America was deeply moved last Thursday when Katie Britt sat in her kitchen and breathlessly told the story of Karla Jacinto Romero, who was trafficked by drug gangs from the age of twelve, and how this was Joe Biden's fault.  Various sources, including Jacinto Romero herself, have since pointed out that this happened in Mexico between 2004 and 2008, and that her rapist was a pimp, not a narcotrafficante.  In 2015 she testified before Congress.  Jacinto Romero says she rarely talks to politicians because she doesn't want her story "distorted for political purposes."  Britt is sticking to it.  She has the common Republican difficulty with dates, like the Trumpanzees who are sure the 9/11 attacks occurred while Obama was president.  Or the old man who still thinks he's running against Obama in 2024.

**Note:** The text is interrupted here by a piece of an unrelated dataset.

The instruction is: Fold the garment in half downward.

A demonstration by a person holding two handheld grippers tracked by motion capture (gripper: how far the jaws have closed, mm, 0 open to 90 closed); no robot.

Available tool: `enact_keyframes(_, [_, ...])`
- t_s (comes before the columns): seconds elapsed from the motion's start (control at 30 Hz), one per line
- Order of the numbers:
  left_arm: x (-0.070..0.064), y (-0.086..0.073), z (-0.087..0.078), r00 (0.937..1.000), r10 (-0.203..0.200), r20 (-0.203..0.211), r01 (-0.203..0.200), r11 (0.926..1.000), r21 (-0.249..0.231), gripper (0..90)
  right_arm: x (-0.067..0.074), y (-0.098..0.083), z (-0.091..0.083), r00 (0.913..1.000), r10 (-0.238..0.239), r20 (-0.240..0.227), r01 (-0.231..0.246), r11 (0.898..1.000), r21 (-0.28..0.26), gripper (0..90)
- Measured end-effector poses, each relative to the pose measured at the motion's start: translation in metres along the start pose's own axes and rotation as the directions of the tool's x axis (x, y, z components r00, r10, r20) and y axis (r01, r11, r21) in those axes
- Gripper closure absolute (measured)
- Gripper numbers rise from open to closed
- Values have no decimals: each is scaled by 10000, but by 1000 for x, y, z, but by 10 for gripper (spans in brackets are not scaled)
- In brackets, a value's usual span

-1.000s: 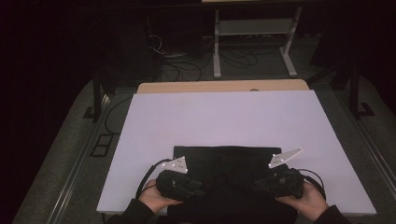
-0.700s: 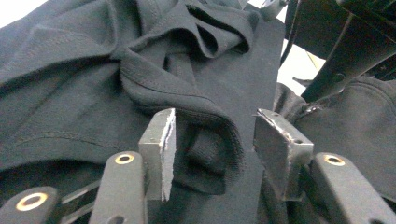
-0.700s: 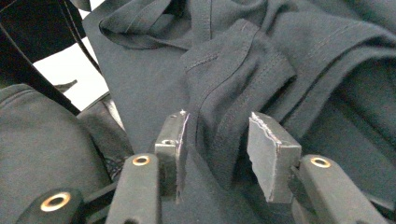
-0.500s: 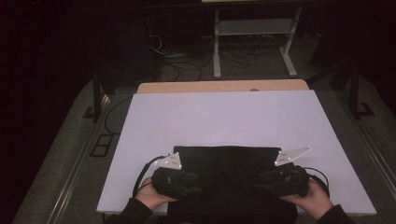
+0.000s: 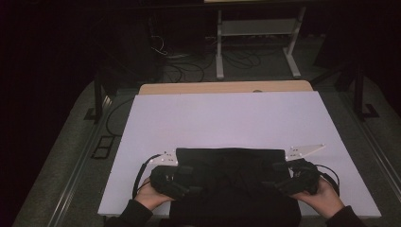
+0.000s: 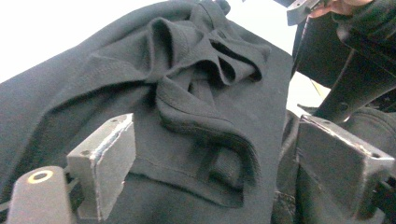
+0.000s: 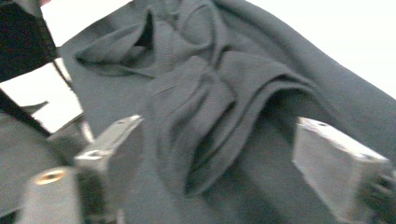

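A black garment (image 5: 234, 182) lies folded at the near edge of the white table (image 5: 227, 120), hanging over the front. My left gripper (image 5: 189, 177) rests on its left side and my right gripper (image 5: 280, 176) on its right side, each held by a hand. In the left gripper view the jaws stand wide apart over rumpled folds of the garment (image 6: 196, 93), and my left gripper (image 6: 210, 163) is open. In the right gripper view the garment (image 7: 210, 107) bunches between the spread jaws of my open right gripper (image 7: 219, 163).
A wooden table edge (image 5: 227, 87) shows behind the white top. A metal stand (image 5: 255, 42) and cables (image 5: 179, 66) sit on the dark floor beyond. Bare white table stretches ahead of the garment.
Both grippers have shifted slightly toward the near edge over the garment. The garment's far edge now lies straighter.
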State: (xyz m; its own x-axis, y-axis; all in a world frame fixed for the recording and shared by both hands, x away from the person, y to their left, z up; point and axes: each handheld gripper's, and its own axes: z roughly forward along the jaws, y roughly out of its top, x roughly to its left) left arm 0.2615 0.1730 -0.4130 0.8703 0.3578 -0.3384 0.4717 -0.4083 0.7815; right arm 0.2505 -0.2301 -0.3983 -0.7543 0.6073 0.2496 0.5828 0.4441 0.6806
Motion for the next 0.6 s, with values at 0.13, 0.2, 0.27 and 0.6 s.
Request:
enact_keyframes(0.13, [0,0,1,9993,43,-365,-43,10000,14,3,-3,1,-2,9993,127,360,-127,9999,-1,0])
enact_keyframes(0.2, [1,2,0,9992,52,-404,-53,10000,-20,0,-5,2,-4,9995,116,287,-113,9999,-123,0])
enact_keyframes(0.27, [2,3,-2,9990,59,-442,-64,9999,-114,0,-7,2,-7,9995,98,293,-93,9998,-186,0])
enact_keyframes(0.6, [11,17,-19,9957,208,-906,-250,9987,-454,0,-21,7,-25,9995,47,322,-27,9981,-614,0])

And who has now taken to mocking Joe Biden's stutter.  I predict that by next month he'll be accusing Biden of raping a woman in a department store dressing room.  There's nothing else left after "he's a threat to democracy."  If you wondered why Trump chose last night to unveil his witty nickname for "George Slopanopoulos," it's because he gave Nancy Mace some pushback yesterday.  Mace, who says she was raped at age 16, said, "If you want to defend a woman who made a mockery out of rape, then you go ahead and do that."  Stephanopoulos replied, "What you're doing is defending a man who has been found liable for rape.  I don't understand how you can do that."  Mace accused Stephanopoulos of trying to "shame" her, to which he responded, "Women don't come forward because they're defamed by those who perpetrate rape."

Yes, they are.  A couple of hours later Trump was in Rome, Georgia, whining about the $91 million bond he managed to post in the Carroll case with the help of the Chubb insurance group.  "...false accusations made about me by a woman I knew nothing about, didn't know, never heard of, I know nothing about her."  It looks like he has a shot at being the first person impeached twice and successfully sued for defamation three times, unless E. Jean Carroll is tired of spending time in courtrooms.  

Trump courtier Peter Navarro has been ordered to report to a Miami prison on March 19 for ignoring a subpoena from the House Select Committee on Trump's insurrection.  Careful, Peter, lot of contagious diseases on the rampage in Florida.

"Words no good!" Ezra Pound told the New York Times near the end of his life.  Kansas Republicans are way ahead of the old poet/fascist.   They held a fundraiser in Johnson County featuring Ted Nugent and offering donors a chance to kick and beat an effigy of Joe Biden.  Bats were provided.  Presumably beer was, too.  Can you spell I-M-P-O-T-E-N-T R-A-G-E?  You win the door prize.